9 Industry-Rocking Pieces of Recruitment News this Week - 11th April 2016
In recruitment news this week:
Watch Out! There’s Now a Recruiter Screening Tool for Candidates
Lazy recruiters beware! Candidates will soon be able to screen you before deciding whether or not to work with you.
Using Anthology Shield, candidates will be able to build personal screening criteria, which is private. The site will then generate a custom URL for that criteria which candidates can pass on to recruiters or keep on their LinkedIn profiles. When they click on the link, recruiters will have to answer screening questions. If their answers fit with the candidates criteria, the candidate gets notified and can decide if they want to engage with the recruiter. Thus saving candidates from receiving a whole load of requests from recruiters who may not be suitable.
In the future, ERE.net’s Todd Davis sees this tool being able to take all the data that has come in via these assessments and grade recruiters, which should (in theory) help recruiters become better at their craft.
We’ll just have to wait and see whether or not it catches on!
Pipeline or Culture?: What’s the Real Reason there Aren’t More Women in Tech
According to a new report from McKinsey, women aren’t landing many entry-level jobs in the tech industry. But is a poor pipeline or something much more sinister to blame?
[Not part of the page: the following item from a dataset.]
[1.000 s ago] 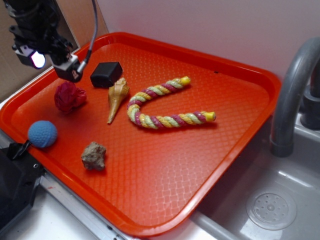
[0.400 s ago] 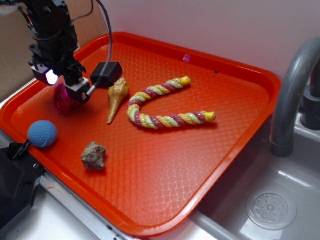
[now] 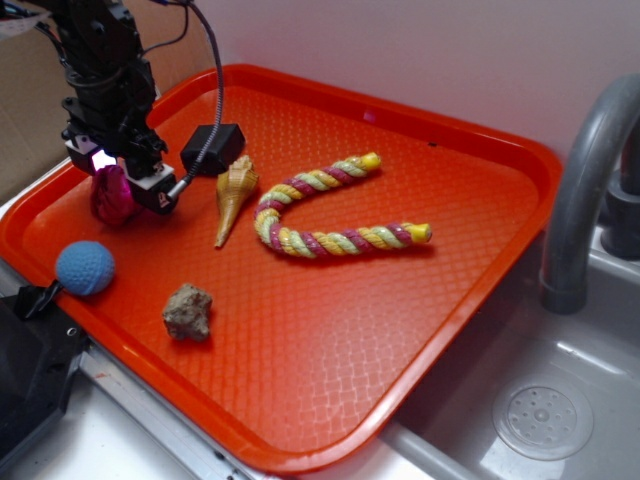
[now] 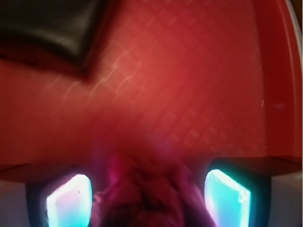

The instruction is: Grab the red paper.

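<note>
1. The red paper [image 3: 110,195] is partly hidden in the exterior view by the hand [image 3: 125,190] standing over it; only its left and lower parts show.
2. In the wrist view the red paper [image 4: 142,194] is blurred and cut off by the bottom edge.
3. The fingers [image 4: 68,201] in the wrist view are glowing blurs, cut off below; whether they touch the paper cannot be told.
4. The black block [image 4: 52,26] is blurred and cropped by the wrist view's top and left edges.
5. The faucet [image 3: 585,190] runs off the exterior view's right edge.
6. The arm above the hand is cut off by the top edge.
</note>
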`<state>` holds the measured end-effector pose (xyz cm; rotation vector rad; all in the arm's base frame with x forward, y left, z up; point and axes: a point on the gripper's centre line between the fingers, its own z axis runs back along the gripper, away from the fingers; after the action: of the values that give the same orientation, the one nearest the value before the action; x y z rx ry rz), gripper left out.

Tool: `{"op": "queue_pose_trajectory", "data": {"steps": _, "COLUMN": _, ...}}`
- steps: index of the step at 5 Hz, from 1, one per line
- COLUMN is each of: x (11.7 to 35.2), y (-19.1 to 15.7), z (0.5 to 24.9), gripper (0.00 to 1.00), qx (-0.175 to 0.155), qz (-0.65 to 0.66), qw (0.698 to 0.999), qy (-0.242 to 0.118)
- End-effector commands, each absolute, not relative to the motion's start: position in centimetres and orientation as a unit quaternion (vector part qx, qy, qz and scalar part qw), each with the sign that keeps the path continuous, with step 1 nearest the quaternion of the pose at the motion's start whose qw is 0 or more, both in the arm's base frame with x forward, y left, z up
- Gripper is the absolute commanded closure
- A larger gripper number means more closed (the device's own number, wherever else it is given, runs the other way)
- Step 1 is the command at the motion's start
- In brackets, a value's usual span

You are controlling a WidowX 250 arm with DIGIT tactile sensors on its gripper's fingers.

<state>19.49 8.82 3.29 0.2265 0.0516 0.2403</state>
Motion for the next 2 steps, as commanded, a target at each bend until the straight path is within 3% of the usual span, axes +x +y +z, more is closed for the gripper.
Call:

Women in the tech industry hold only 37% of entry-level jobs – significantly lower than the 47% of women who, on average, are offered entry-level positions in other industries. And those numbers get smaller as the positions get more prestigious. Women in tech hold 30% of the managerial positions, 25% of the senior manager or director roles, 20% of the vice president titles, and 15% of roles in the c-suite.
But while McKinsey are attributing the disparities to the fact that the tech industry doesn’t have enough women with relevant college degrees in its talent pool, others are pointing the finger at the industry’s “unresolved issues with sexism” – especially due to the progressively dwindling numbers of women in advanced roles at tech firms. In other words, women leave the technology industry because of culture.
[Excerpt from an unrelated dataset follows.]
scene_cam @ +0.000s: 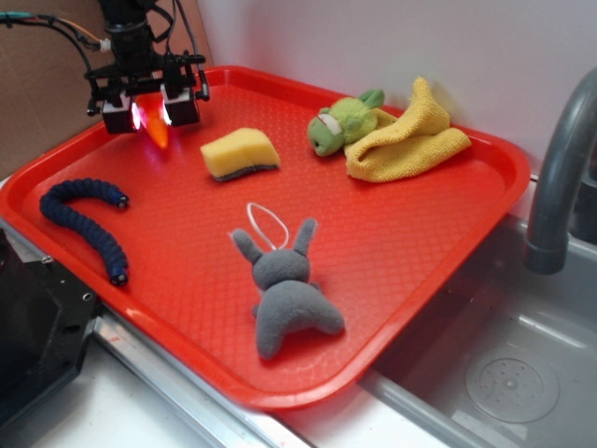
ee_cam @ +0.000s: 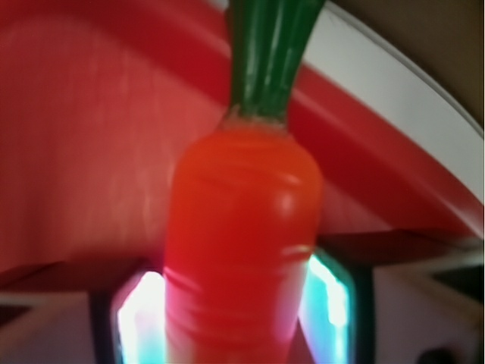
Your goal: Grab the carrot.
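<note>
Orange carrot [ee_cam: 242,250], green-stemmed: pinched between the fingers of the hand [scene_cam: 154,114] at the far left corner of the red tray [scene_cam: 392,252]. Yellow sponge [scene_cam: 241,153] is set just beside it.

Orange carrot [ee_cam: 242,250] (green stem), pinched between gripper [scene_cam: 152,114] pads, above tray

No readable text, no labels, no brand marks, no numbers, no signs in either view
</note>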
This is not just a “pipeline problem.” Women leave the technology industry because of the culture. https://t.co/XuABCAnis0
— Alex Howard (@digiphile) March 29, 2016
But tech isn’t alone. Industries like the automotive, energy, retail, media and finance also see women exit before they are promoted to executive-level jobs. In finance, women hold only about 22% of executive-level positions, but working back up the pipeline the numbers become notably healthier: women hold 52% of hold entry-level positions, 47% of manager positions, and 38% of the senior manager positions. That said, the percentage of women serving as senior managers in finance is still higher than the percentage of women even getting entry-level jobs in tech…
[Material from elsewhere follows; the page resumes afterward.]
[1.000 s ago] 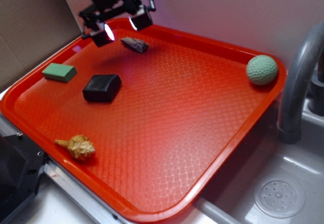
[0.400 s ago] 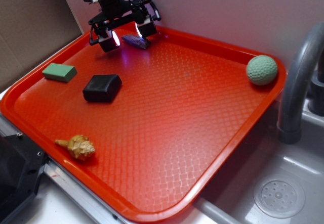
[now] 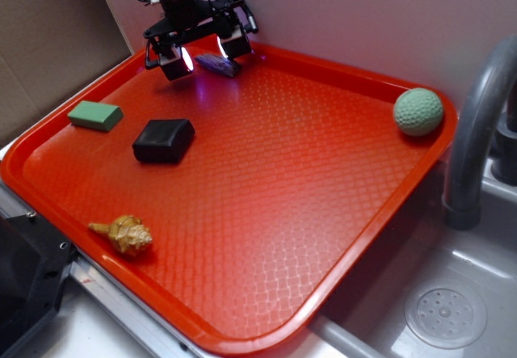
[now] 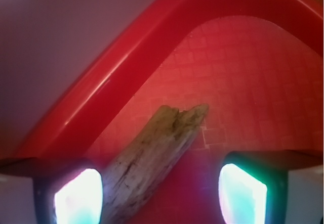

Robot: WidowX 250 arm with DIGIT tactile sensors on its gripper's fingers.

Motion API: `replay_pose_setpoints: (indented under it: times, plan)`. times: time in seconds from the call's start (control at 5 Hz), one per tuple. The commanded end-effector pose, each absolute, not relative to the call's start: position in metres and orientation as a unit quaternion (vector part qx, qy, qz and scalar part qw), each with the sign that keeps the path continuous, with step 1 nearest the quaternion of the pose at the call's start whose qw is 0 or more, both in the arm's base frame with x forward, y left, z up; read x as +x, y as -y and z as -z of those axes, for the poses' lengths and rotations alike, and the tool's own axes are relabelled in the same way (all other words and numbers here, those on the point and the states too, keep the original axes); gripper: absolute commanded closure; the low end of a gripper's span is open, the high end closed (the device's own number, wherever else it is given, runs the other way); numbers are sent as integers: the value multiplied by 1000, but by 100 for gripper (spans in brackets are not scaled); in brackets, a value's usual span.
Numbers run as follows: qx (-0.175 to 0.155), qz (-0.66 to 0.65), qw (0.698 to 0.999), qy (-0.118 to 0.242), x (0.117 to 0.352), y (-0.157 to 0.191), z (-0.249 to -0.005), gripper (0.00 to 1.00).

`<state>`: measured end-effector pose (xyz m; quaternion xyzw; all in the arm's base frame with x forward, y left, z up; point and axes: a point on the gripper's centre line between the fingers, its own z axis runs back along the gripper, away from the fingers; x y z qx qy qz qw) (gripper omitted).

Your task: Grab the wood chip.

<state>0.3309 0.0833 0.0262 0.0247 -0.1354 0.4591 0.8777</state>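
Arm: black, with thin black cables looping beside it, above the red tray's (image 3: 339,71) far corner.
Gripper (image 3: 203,51): black body, two blocky black fingers.
Finger pads (image 4: 78,197): glowing white with cyan and magenta edges.

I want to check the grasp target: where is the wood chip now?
In the exterior view, the wood chip lies at the red tray's far edge, between the open gripper's fingers.

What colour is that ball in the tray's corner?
Pale green ball, dimpled; the exterior view shows it best.
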Motion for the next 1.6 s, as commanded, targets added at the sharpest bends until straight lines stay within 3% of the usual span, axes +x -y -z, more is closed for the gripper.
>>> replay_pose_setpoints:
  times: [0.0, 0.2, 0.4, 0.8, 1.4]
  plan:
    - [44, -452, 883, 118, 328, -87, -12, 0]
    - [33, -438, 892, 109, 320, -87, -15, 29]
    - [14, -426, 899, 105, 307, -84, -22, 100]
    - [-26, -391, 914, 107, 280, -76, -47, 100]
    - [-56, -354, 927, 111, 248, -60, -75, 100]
Adding fuel to the fire is the fact that 38% of women think their gender will make it difficult for them to advance in their career.
“Because of the high attrition rate for women working in tech, teaching more girls and women to code is not enough to solve this problem,” Rachel Thomas, a software engineer, wrote in a Medium post in July 2015. “Because of the … well-documented differences in how men and women are perceived, training women to negotiate better and be more assertive is also not enough to solve this problem. If tech culture is going to change, everyone needs to change, especially men and most especially leaders”.
Regardless of the root of the problem, what is clear is that, when it comes to diversity, the tech industry still has plenty of work to do!
Lytmus Tests To Find The Best Coders
Tech recruiters take note! Lytmus is a brand new startup online service that enables recruiters to quickly sort through technical candidates to determine who among them to call for an initial phone screen, and then to assess their skills with real world engineering and coding tasks.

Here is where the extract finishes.